Modeling The Brazil-Malvinas Confluence: Model Configuration

Elbio D. Palma, Ricardo P. Matano, Alberto R. Piola

Abstract


The upper ocean circulation near the western margin of the South Atlantic Ocean
is dominated by the southward flow of the warm and salty Brazil Current and the northward
flow of the cold and relatively fresh Malvinas Current. The collision, near 38 oS, of the two
jets produces a strong frontal zone known as the Brazil-Malvinas Confluence (BMC). The
BMC is populated with eddies and meanders and is known to be one of the most energetic
areas of the world oceans (Chelton et al) [1]. In this article we describe the numerical
strategies used to implement a regional, eddy resolving, three-dimensional numerical model
of the BMC. The numerical experiments consisted of integrations using idealized set-ups and
experiments with a realistic basin configuration.

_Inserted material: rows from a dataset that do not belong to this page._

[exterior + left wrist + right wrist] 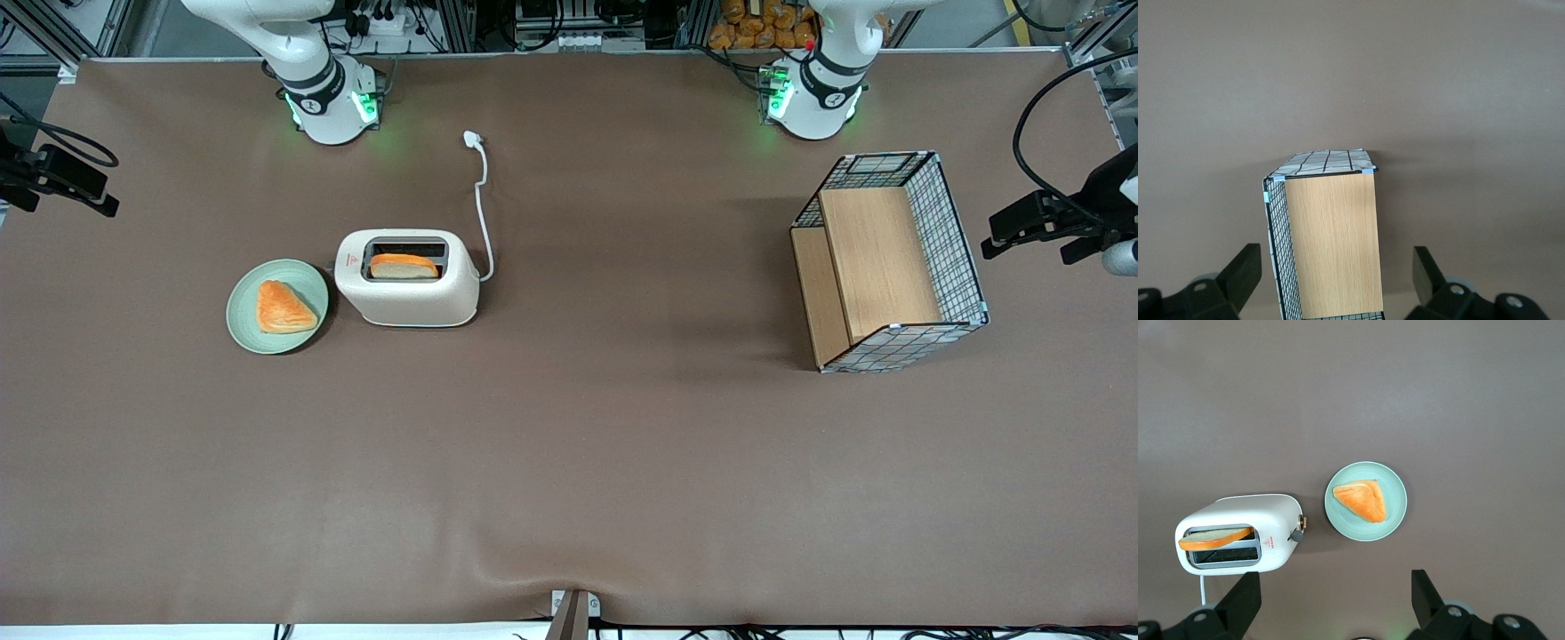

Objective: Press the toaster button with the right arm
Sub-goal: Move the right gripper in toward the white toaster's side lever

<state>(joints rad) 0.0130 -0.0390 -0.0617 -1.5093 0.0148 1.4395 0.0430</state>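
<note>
The cream-white toaster stands on the brown table with a slice of bread in one slot. Its white cord runs to a loose plug. In the right wrist view the toaster shows a small grey knob on the end wall facing the green plate. My right gripper is open and empty, its fingers wide apart, high above the table and clear of the toaster. In the front view only the right arm's base shows.
The green plate with an orange pastry sits right beside the toaster. A wire basket with wooden panels stands toward the parked arm's end of the table and also shows in the left wrist view.
</note>
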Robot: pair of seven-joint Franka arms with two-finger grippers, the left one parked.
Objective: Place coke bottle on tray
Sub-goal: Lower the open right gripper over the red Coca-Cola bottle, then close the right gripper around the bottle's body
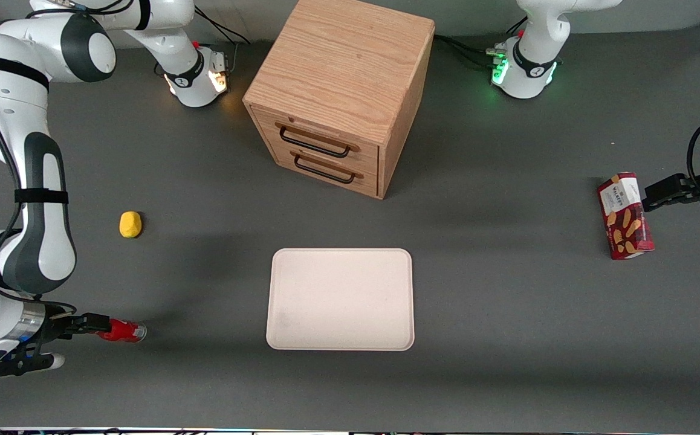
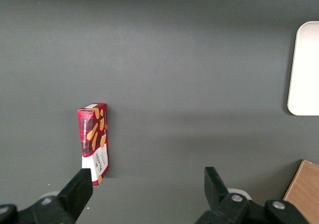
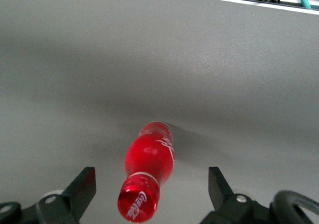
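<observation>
Since the coke bottle (image 3: 148,165) looks small, light, rigid and slick, the gripper (image 3: 149,194), fingers spread wide around its cap end, should clamp the body before carrying it to the tray (image 1: 341,299).

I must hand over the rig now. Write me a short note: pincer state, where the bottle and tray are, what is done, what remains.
Pincer: open, fingers either side of the coke bottle, at its cap end, not closed on it.
Coke bottle: appears to lie on its side on the table, toward the working arm's end.
Tray: flat on the table, in front of the wooden cabinet, nothing on it.
Done: approach only.
Left: close on the bottle, lift it, set it on the tray.
</observation>
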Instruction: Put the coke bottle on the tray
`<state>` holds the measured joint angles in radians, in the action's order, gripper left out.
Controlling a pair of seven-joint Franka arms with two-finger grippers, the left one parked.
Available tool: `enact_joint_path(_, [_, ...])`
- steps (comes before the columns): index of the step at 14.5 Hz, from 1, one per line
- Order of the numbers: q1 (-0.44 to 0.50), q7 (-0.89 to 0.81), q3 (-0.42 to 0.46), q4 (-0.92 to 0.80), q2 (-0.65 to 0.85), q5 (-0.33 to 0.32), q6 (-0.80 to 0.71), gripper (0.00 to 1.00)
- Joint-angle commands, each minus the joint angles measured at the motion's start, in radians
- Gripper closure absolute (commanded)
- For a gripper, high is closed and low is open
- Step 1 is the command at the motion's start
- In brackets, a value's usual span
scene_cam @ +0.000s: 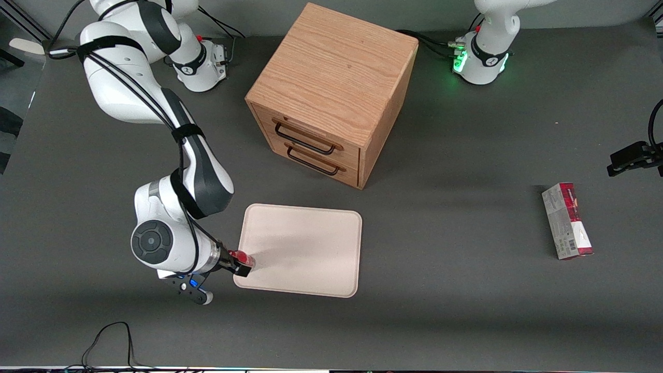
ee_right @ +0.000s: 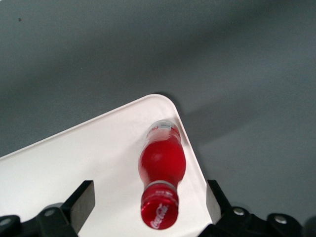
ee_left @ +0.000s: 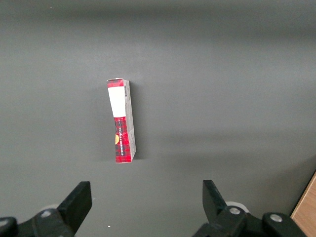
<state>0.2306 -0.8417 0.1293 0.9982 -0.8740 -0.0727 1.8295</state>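
- The bottle stands on the tray, just inside the tray's corner nearest the working arm.
- The gripper is over that same corner, its fingers spread wide on either side of the bottle, not touching it.
- A cabinet sits at the tray's 12 o'clock.
- A carton lies toward the parked arm's end.

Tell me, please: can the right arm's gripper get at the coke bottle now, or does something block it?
Probably yes. The gripper is open right over the coke bottle, which stands at the tray's corner between the fingers. Nothing blocks it.
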Motion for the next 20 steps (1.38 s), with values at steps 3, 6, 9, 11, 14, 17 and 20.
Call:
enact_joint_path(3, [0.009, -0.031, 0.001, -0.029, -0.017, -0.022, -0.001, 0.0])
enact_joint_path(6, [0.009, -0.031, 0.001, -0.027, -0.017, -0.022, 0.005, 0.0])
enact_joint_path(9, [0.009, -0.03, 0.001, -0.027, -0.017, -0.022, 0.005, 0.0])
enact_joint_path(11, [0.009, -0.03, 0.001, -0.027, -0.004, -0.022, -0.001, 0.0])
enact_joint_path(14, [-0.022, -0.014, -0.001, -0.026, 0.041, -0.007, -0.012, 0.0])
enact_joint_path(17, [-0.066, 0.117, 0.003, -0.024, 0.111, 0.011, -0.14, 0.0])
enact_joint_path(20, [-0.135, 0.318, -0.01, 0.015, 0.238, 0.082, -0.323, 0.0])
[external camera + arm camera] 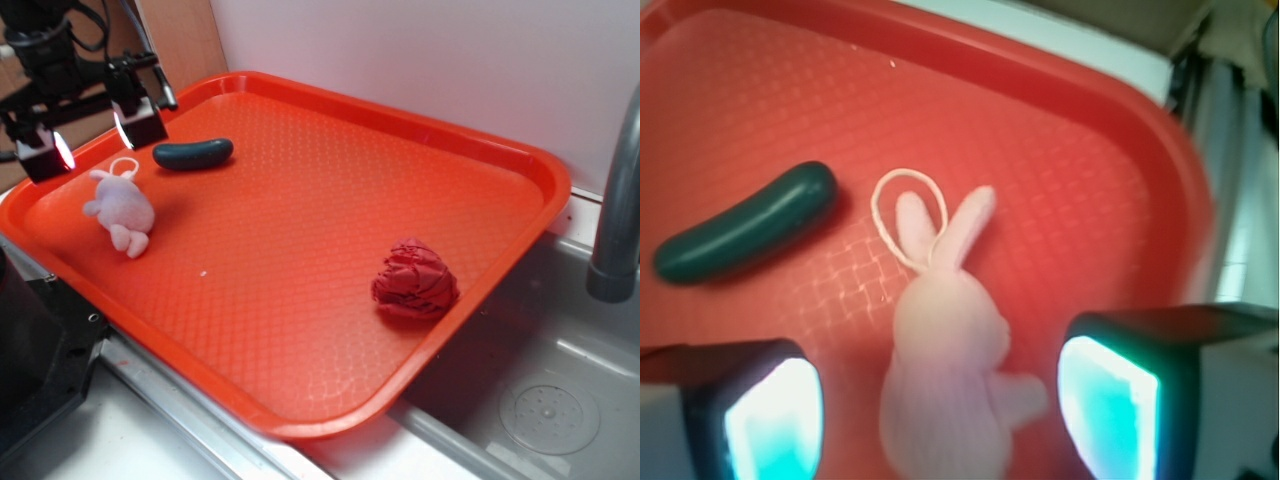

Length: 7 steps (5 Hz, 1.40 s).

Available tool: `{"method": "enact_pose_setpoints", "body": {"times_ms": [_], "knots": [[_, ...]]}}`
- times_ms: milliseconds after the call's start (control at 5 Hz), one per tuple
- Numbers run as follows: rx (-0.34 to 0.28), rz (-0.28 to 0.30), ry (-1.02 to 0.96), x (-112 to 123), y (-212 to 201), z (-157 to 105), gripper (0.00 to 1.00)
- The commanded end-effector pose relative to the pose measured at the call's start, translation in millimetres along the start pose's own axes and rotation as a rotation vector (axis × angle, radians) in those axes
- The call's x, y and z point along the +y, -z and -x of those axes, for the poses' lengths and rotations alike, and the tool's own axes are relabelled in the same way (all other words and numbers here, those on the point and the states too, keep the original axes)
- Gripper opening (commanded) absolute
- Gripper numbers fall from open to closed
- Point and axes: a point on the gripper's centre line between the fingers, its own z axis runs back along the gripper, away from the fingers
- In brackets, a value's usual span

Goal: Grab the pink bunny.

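The pink bunny (124,210) lies on the orange tray (300,230) near its left edge, a thin white loop by its ears. In the wrist view the pink bunny (945,370) lies between my two fingers, ears pointing away, with a gap on each side. My gripper (92,135) hangs open above the bunny, a little behind it, not touching it. The same gripper (940,415) in the wrist view stands wide apart, with its lit fingertips (775,415) on either side of the toy.
A dark green pickle toy (193,153) lies just behind the bunny, and shows as the pickle toy (745,222) at the left of the wrist view. A deep red cloth ball (414,280) sits at the tray's right side. A metal sink (550,400) and faucet (618,200) stand right.
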Motion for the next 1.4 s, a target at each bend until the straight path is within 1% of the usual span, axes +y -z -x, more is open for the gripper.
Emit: {"method": "enact_pose_setpoints", "body": {"times_ms": [0, 200, 400, 600, 800, 1000, 1200], "knots": [[-0.046, -0.037, -0.027, 4, 33, 8, 0.96], [-0.041, -0.030, -0.042, 7, 36, 12, 0.00], [-0.050, -0.005, -0.065, 6, 32, 11, 0.00], [-0.042, 0.008, 0.057, -1, 14, 3, 0.00], [0.017, 0.009, 0.271, -14, -13, -5, 0.00], [0.066, 0.035, 0.519, -39, -44, -6, 0.00], [0.077, 0.109, 0.762, -58, -86, 11, 0.00]]}}
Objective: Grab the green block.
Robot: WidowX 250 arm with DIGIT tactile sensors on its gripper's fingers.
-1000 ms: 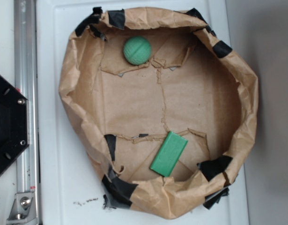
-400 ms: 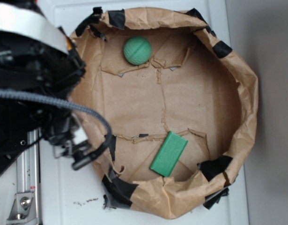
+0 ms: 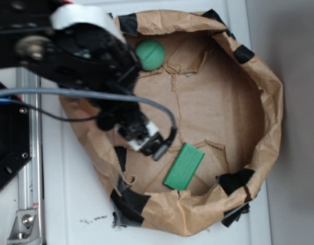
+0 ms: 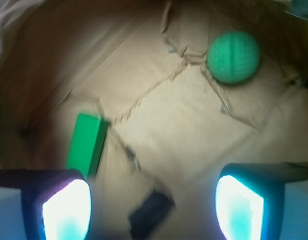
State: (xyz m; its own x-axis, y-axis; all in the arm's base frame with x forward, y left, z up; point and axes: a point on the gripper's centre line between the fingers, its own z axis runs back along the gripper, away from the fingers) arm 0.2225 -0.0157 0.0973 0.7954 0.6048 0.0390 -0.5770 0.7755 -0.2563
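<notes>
- The brown paper basin [image 3: 271, 109], its crumpled rim patched with black tape, sits on the white surface [image 3: 70, 204]; everything below is placed against it.
- The green block [image 3: 184, 167] lies flat on the basin's paper floor, close to the near wall, slanted, not touching the rim.
- The pincer [image 3: 149, 144] hangs over the basin's left inner part, above the floor, with the arm reaching in across the left rim.
- The block is just beside the pincer, on its lower right in the exterior view, and apart from it: no finger touches it.
- In the wrist view the pincer [image 4: 154, 205] stands wide open and empty, its two fingers [image 4: 66, 207] spread at the bottom edge; the green block [image 4: 86, 145] shows above the left finger, off to that side rather than between the two.
- The green ball [image 3: 149, 54] rests near the basin's far wall, well apart from the block; in the wrist view the ball [image 4: 234, 57] is at upper right.
</notes>
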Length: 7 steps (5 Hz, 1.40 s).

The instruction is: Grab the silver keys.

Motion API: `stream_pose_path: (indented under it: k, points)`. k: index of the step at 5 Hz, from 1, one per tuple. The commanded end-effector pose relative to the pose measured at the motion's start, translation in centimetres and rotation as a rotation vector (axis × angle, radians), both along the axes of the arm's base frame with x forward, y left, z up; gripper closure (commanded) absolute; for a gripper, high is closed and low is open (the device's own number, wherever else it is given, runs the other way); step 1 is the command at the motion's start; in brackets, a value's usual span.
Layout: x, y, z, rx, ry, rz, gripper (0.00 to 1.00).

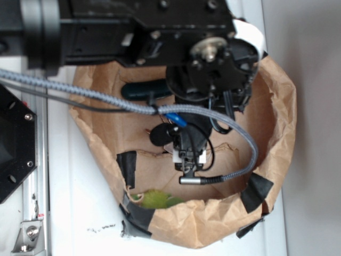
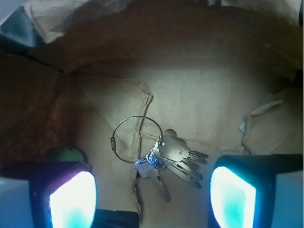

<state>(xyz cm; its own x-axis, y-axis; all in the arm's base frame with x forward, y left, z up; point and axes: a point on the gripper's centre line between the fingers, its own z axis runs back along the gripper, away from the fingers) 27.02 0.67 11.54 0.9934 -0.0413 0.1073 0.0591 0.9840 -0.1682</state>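
Observation:
The silver keys (image 2: 175, 159) lie fanned out on the brown paper floor of the bag, hung on a thin wire ring (image 2: 136, 139). In the wrist view they sit just ahead of and between my two glowing fingers (image 2: 71, 199), nearer the right one. My gripper (image 2: 152, 202) is open with nothing between its fingers. In the exterior view the gripper (image 1: 190, 160) hangs down inside the paper bag (image 1: 277, 133), and the keys are hidden under it.
The bag's crumpled walls rise all round, patched with black tape (image 1: 128, 166). A dark green oblong case (image 1: 145, 89) lies at the bag's far side. A green object (image 1: 155, 199) rests by the near wall, also showing at the left finger (image 2: 64, 154). A grey cable (image 1: 106, 98) crosses above.

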Motion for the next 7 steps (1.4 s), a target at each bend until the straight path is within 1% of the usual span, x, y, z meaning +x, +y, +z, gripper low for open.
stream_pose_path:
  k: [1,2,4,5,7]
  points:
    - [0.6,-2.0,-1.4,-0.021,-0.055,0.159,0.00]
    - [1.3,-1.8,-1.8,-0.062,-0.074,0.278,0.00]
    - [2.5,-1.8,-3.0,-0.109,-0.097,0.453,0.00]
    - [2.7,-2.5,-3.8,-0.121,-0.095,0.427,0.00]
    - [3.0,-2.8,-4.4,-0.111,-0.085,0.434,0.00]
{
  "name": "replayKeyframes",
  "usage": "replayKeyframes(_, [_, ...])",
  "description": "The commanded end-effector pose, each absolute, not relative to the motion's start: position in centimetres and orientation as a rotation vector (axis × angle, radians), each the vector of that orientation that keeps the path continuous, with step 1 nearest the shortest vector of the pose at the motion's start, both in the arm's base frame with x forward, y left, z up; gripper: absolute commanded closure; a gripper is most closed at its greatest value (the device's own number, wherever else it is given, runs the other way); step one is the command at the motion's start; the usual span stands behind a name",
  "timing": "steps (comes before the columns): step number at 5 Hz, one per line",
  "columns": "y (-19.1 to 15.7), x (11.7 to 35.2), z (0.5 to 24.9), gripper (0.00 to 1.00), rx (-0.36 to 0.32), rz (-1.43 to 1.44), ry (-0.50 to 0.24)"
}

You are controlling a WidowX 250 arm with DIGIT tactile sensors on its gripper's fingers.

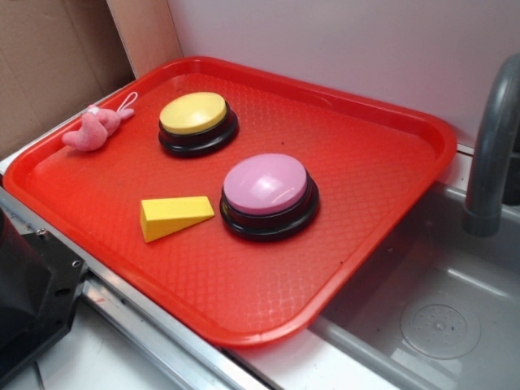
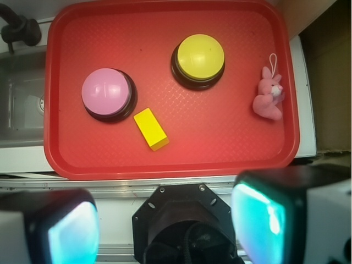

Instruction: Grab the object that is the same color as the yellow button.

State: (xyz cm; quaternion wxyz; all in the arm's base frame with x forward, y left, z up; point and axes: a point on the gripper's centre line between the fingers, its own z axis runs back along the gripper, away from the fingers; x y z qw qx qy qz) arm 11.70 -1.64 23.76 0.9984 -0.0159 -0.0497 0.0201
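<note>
Gripper (image 2: 165, 220) spread wide, empty, high above red tray (image 2: 231, 148). Yellow wedge block (image 2: 151, 128) lying flat beside pink button (image 2: 107, 93), well apart from yellow button (image 2: 198, 59). Prob light, rigid, matte; best pinched across long flat sides, not sloped face.

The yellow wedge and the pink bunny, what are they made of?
The yellow wedge looks like solid plastic or painted wood: flat matte faces, crisp edges, no shine. The pink bunny looks like soft plush fabric, fuzzy and rounded, with a thin cord loop.
</note>
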Motion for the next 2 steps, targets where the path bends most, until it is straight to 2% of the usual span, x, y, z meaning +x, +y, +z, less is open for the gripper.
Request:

The experiments in idealized basins were
used to test the numerical implementation of open boundary conditions in a dynamical setting
that includes both passive and active lateral boundaries. The simulations in a realistic basin
ere forced with climatological wind stress and heat fluxes at the surface and mass and heat
fluxes extracted from global simulations across the lateral boundaries. The numerical results
so obtained appear to reproduce the general features observed in hydrographic and remote
sensed data, including the observed mean position of the BMC and volume transports of the
boundary currents, and the development of warm intrusion eddies.